◆ **Exercise prompt**
Extract the complete data exactly as given.

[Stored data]

--------------------

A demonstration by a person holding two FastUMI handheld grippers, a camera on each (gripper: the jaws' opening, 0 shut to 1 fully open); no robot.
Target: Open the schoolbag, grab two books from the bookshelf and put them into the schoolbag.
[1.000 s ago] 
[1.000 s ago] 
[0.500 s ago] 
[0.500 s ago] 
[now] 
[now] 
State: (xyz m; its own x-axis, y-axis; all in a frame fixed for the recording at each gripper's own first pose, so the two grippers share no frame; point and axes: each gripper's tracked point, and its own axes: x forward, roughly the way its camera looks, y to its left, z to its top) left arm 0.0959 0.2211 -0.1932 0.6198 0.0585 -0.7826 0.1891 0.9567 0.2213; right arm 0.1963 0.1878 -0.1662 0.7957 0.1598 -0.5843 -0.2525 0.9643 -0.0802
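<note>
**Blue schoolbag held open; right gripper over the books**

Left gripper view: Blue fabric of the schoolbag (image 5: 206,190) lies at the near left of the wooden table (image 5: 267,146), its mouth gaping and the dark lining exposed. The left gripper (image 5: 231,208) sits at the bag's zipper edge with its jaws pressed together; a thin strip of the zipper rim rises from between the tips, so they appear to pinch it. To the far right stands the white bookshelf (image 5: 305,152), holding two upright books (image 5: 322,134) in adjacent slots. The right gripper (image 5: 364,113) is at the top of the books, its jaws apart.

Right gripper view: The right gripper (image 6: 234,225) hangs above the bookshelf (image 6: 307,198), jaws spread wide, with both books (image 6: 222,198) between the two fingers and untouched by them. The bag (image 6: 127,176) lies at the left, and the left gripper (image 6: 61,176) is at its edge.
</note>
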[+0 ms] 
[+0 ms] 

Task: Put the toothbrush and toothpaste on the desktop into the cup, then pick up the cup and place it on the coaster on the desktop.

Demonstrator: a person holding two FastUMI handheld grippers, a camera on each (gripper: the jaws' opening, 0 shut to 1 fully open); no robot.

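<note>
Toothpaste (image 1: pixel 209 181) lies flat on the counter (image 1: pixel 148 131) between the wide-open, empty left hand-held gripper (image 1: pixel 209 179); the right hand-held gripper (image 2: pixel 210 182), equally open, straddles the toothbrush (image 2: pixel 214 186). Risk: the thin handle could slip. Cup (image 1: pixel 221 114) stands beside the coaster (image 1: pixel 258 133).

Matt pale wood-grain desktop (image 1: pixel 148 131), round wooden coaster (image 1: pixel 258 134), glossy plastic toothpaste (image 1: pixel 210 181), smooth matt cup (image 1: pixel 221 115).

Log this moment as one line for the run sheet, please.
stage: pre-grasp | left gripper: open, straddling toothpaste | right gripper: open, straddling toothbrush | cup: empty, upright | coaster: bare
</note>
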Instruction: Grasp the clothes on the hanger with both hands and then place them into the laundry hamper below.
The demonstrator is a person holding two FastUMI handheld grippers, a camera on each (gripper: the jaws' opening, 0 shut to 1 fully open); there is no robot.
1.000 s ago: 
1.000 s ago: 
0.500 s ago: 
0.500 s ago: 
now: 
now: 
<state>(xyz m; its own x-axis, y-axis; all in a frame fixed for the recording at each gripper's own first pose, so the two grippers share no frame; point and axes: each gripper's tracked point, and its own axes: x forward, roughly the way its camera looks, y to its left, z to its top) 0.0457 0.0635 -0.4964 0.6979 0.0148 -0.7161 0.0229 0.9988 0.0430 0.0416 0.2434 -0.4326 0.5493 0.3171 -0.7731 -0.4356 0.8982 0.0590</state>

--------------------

◆ **Response area**
A demonstration by a person holding two FastUMI handheld grippers, a camera on each (gripper: the jaws' opening, 0 shut to 1 fully open); no robot.
Target: Open the schoolbag, grab two books from the bookshelf and put them into the schoolbag.
[1.000 s ago] 
[1.000 s ago] 
[0.500 s ago] 
[0.500 s ago] 
[now] 
[now] 
State: (xyz m; its own x-axis, y-axis; all in a frame fixed for the recording at each gripper's own first pose, so the two grippers share no frame; point and axes: each gripper's tracked point, and its own axes: x forward, roughly the way its camera looks, y to its left, z to its top) left arm 0.0959 0.2211 -0.1932 0.6198 0.0585 -0.7826 0.1891 0.9567 0.2213; right arm 0.1963 0.1878 -0.1662 0.7957 0.1598 -0.5843 -0.2525 0.9643 -0.0802
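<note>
**Blue schoolbag held open; right gripper over the books**

Left gripper view: Blue fabric of the schoolbag (image 5: 206,190) lies at the near left of the wooden table (image 5: 267,146), its mouth gaping and the dark lining exposed. The left gripper (image 5: 231,208) sits at the bag's zipper edge with its jaws pressed together; a thin strip of the zipper rim rises from between the tips, so they appear to pinch it. To the far right stands the white bookshelf (image 5: 305,152), holding two upright books (image 5: 322,134) in adjacent slots. The right gripper (image 5: 364,113) is at the top of the books, its jaws apart.

Right gripper view: The right gripper (image 6: 234,225) hangs above the bookshelf (image 6: 307,198), jaws spread wide, with both books (image 6: 222,198) between the two fingers and untouched by them. The bag (image 6: 127,176) lies at the left, and the left gripper (image 6: 61,176) is at its edge.
</note>
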[+0 ms] 
[+0 ms] 

Task: Put the toothbrush and toothpaste on the desktop into the cup, then pick up the cup and place it on the coaster on the desktop.

Demonstrator: a person holding two FastUMI handheld grippers, a camera on each (gripper: the jaws' opening, 0 shut to 1 fully open); no robot.

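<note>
Toothpaste (image 1: pixel 209 181) lies flat on the counter (image 1: pixel 148 131) between the wide-open, empty left hand-held gripper (image 1: pixel 209 179); the right hand-held gripper (image 2: pixel 210 182), equally open, straddles the toothbrush (image 2: pixel 214 186). Risk: the thin handle could slip. Cup (image 1: pixel 221 114) stands beside the coaster (image 1: pixel 258 133).

Matt pale wood-grain desktop (image 1: pixel 148 131), round wooden coaster (image 1: pixel 258 134), glossy plastic toothpaste (image 1: pixel 210 181), smooth matt cup (image 1: pixel 221 115).

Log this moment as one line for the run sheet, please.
stage: pre-grasp | left gripper: open, straddling toothpaste | right gripper: open, straddling toothbrush | cup: empty, upright | coaster: bare
</note>
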Instruction: Grasp the clothes on the hanger with both hands and then place them into the laundry hamper below.
The demonstrator is a person holding two FastUMI handheld grippers, a camera on each (gripper: the jaws' opening, 0 shut to 1 fully open); there is no robot.
1.000 s ago: 
1.000 s ago: 
0.500 s ago: 
0.500 s ago: 
now: 
now: 
<state>(xyz m; its own x-axis, y-axis; all in a frame fixed for the recording at each gripper's own first pose, so the two grippers share no frame; point and axes: each gripper's tracked point, and its own axes: x forward, roughly the way its camera looks, y to its left, z to its top) 0.0457 0.0635 -0.4964 0.6979 0.0148 -0.7161 0.0229 0.9988 0.0430 0.0416 0.2434 -0.4326 0.5493 0.3171 -0.7731 -0.4356 0.8982 0.0590</state>

Nothing more belongs to this exercise.